Friday, 16 September 2011

I Am Just A Rapper

As some of you may be aware, I am a big fan of the hip hop and the rap. Big fan. I listen to all the greats, Eminem, Vanilla Ice-T, that one from the Alicia Keys song about New York, J- Zed I think his name is - All really good at the rapping. But rather than just sticking to my own niche of creative writing and appreciating the rap music from a distance, I've decided to get involved.

After a bit of research I realised that modern rappers don't just release music, they have clothing lines, fragrances, labels, all sorts of stuff...... so I'm gonna do the same.....like a sex pest with 5 penises, I'm gonna come at you from all angles.

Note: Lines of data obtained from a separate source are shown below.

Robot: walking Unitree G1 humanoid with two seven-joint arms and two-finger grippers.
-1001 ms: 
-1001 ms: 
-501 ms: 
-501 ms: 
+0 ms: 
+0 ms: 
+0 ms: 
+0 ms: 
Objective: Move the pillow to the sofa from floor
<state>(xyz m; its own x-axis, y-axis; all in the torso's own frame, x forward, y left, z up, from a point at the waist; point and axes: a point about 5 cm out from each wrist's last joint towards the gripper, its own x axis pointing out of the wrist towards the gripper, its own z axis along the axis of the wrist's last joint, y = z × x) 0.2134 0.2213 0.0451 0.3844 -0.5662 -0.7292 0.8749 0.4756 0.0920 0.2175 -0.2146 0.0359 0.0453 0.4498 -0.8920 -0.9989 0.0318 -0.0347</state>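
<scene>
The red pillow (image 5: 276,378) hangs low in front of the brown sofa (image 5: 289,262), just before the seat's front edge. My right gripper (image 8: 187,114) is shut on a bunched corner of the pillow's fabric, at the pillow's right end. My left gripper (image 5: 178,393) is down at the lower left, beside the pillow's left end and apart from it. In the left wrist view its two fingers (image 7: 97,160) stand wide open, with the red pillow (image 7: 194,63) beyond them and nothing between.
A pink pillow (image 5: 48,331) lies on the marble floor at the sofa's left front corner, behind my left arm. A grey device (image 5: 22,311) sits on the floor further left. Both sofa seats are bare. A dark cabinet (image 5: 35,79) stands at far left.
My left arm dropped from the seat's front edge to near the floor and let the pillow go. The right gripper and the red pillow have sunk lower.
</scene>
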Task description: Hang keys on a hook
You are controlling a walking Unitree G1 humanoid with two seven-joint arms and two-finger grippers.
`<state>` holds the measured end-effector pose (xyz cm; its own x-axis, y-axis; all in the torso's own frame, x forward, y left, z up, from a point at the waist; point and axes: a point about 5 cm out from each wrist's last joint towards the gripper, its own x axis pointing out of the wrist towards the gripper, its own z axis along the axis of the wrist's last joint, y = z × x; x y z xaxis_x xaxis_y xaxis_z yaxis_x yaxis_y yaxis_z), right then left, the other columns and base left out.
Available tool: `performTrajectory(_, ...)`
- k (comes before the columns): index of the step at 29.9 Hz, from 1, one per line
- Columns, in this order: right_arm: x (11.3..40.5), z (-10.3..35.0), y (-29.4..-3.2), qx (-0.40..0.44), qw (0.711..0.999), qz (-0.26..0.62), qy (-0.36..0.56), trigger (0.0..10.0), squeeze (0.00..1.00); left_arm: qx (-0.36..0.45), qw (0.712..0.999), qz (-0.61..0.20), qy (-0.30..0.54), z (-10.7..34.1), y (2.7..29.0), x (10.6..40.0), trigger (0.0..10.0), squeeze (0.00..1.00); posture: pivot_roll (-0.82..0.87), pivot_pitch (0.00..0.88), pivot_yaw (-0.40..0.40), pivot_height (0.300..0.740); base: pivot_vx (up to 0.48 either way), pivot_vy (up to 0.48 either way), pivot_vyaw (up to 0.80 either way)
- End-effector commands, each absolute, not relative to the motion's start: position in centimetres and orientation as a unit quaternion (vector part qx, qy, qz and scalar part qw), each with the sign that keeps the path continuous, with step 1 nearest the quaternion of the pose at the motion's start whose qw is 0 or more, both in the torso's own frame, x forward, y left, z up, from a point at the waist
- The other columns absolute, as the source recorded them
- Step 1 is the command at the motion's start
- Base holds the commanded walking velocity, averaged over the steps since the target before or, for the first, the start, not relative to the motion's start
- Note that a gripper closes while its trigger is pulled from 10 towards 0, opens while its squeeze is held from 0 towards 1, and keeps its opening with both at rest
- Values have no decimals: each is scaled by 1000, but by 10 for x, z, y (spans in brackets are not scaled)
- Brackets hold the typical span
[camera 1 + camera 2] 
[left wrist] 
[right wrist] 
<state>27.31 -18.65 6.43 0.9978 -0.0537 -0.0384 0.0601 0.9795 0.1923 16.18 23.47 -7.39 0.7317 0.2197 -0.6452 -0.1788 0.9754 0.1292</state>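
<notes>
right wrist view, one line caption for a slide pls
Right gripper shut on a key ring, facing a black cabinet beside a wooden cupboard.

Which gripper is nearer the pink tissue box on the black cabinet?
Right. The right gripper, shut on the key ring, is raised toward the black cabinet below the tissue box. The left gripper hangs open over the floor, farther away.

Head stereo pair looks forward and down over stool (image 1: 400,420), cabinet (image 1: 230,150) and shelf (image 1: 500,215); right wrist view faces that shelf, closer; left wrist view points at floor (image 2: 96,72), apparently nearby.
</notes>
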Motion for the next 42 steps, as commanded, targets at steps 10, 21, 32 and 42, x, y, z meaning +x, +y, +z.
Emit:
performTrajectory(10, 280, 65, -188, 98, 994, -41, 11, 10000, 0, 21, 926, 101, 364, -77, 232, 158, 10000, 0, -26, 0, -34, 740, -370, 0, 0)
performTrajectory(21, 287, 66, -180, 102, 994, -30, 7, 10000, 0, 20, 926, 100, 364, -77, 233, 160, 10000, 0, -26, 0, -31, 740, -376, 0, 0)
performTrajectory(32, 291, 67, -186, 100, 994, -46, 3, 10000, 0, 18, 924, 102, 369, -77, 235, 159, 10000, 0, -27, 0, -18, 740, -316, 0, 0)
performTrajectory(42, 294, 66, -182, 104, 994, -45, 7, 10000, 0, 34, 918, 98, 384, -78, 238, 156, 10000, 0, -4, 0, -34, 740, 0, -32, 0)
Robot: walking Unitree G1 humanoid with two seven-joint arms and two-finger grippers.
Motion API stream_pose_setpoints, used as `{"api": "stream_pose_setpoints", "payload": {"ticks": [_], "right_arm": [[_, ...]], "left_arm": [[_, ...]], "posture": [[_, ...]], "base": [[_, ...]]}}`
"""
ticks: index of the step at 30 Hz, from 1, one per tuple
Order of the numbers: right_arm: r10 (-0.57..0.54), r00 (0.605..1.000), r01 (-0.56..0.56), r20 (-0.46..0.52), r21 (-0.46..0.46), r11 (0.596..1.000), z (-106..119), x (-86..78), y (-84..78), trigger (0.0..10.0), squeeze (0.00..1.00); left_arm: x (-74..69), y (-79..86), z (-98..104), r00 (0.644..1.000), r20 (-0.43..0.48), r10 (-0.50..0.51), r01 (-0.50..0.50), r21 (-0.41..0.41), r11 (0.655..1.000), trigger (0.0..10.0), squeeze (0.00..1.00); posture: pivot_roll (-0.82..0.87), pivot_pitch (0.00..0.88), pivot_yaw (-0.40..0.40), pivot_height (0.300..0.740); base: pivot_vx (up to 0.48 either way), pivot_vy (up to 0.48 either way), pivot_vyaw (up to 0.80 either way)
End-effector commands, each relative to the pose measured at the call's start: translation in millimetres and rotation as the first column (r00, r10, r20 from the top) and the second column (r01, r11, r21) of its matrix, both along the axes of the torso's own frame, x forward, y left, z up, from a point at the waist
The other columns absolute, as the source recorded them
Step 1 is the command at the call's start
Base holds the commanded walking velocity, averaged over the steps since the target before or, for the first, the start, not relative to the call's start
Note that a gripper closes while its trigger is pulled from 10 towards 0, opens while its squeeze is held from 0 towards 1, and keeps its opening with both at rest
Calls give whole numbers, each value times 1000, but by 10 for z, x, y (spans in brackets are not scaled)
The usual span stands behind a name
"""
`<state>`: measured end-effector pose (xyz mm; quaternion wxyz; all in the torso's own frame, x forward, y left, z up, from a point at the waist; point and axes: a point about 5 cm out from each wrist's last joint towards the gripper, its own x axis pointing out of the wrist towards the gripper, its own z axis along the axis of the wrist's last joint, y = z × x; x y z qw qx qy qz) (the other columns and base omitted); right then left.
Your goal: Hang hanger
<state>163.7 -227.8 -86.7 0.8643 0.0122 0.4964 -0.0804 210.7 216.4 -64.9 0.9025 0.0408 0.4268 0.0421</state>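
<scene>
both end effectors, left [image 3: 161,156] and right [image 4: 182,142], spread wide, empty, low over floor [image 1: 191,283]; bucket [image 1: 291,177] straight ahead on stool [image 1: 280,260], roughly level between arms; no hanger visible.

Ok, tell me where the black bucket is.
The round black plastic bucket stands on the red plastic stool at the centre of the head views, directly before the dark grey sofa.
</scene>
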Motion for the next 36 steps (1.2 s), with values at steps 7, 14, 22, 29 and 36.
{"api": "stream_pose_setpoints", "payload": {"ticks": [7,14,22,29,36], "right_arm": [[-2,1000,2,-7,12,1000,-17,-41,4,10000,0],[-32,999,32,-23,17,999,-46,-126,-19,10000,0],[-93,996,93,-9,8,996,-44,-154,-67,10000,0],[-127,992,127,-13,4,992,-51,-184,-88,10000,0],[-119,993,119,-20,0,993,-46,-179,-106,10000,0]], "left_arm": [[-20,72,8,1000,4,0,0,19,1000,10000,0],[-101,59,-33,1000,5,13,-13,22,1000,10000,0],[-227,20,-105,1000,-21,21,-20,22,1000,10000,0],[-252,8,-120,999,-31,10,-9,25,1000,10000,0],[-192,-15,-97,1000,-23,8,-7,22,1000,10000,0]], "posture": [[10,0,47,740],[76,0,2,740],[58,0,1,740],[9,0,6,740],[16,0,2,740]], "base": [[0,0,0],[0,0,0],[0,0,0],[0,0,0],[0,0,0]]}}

As a rapper the first thing you need is credibility, or street credibility as they call it. Many rappers will boast about killing people or dealing drugs to improve their credibility, not a problem, I've already killed 17 people so my credibility isn't in doubt. I don't really want to go into too much, let's just say that I was the only person in my home economics class that survived......and that my Chicken Surprise really was surprising. My face is covered in tear tattoos for my fallen homies (home economics classmates). Every time I make a souffle I still pour some of the mix out for me, and some for my homies......also some so that it doesn't rise too much and fall over, there is nothing worse than a collapsed souffle. Word.

Fragrance Line

People often tell me how great I smell, "You smell great" they say, "I want to have your smell all up in me" is what women say with their eyes. Sometimes people will tell me that they imagine I smell great just from my photograph, "Just from your photograph I think you look like you smell great", "I imagine smelling you and it being glorious", "I imagine you smell like what I imagine Dolph Lundgren would smell like". I am just giving the people what they want, starting with my Blood, Sweat and Tears range.

A lot of people say that they put their blood, sweat and tears in to their work but that's just a figure of speech. Well I am going to do it, literally........okay, not literally, I'm actually outsourcing the work to Thailand. I've contacted Nike and they've let me, for a fee, harvest the bodily fluids of their workers. The blood is easy enough to get and the sweat is abundant...it's a sweat shop, it was getting the tears that was the problem. I came up with genius solution: If the Thai person, or "Spicy Chinese" as I call them, can't cry, then I just inform them that they would have to work every day for 17 years to afford one bottle of my fragrance, works every time.

I have named each of my fragrance's and written their tag lines as well. Is there anything I can't do (to a mediocre standard)?

- The Blood fragrance is called Transfusion. Transfusion: You want what I have.
- My Sweat fragrance is called Perspiration: You want my hard work on you.
- Tears fragrance is called Essence. Essence: My passion. Your face.....neck and tits.

My App


Like most rappers I hate being informed. I will purposely go out of my way to avoid learning anything. If someone asks my opinion on whether I saw something then I will guess, if my guess isn't right then the truth ain't worth knowing. My misinformation app will make sure that you're never informed. It will tell you what you think you already know, that way you can go around spouting views like Kanye West and nobody will ever tell you that you're wrong......How do I know that it's a great idea? Cos I thought of it, 'nuff said.


My Music

We all know that the actual music is the least important part of making money as a rapper, Soulja Boy proved that. I've decided that my music will be more old school, more chilled out than the gangster rap of today.....but not very good. I will call on the influences of  De La Soul, Dilated Peoples, Jurassic 5, Run-DMC etc. Mixing all that together to create my own music......that will be shit. If you're interested then lyrics from my first single can be found here - http://flus2006.tumblr.com/ (The lyrics are written in character (a bad white rapper) not by me, mine would be much better, of course)

My Rap Name

I was rapping under the name Magnus Opus for six months before I found out that it didn't mean Big Penis (rap fans really love those Latin jokes that work on two levels). I have been considering a few names,  Ice Flow, The Cystitis Kid, Balls Deep, China White, MC STD......but I decided on Cum 'N' Thunder - We were originally gonna be a group but Thunder dropped out due to commitments at medical school. I'd already had 14,000 T-shirts printed with "C 'N' T: All that's missing is U" on, so I had to stick with the name. So I'm MC C 'N' T (The Mc C n T is due to replace the Fillet-O-Fish at all McDonald's from December).

So that's it, soon you won't be able to move without being saturated with Cum 'N' Thunder. I can't wait.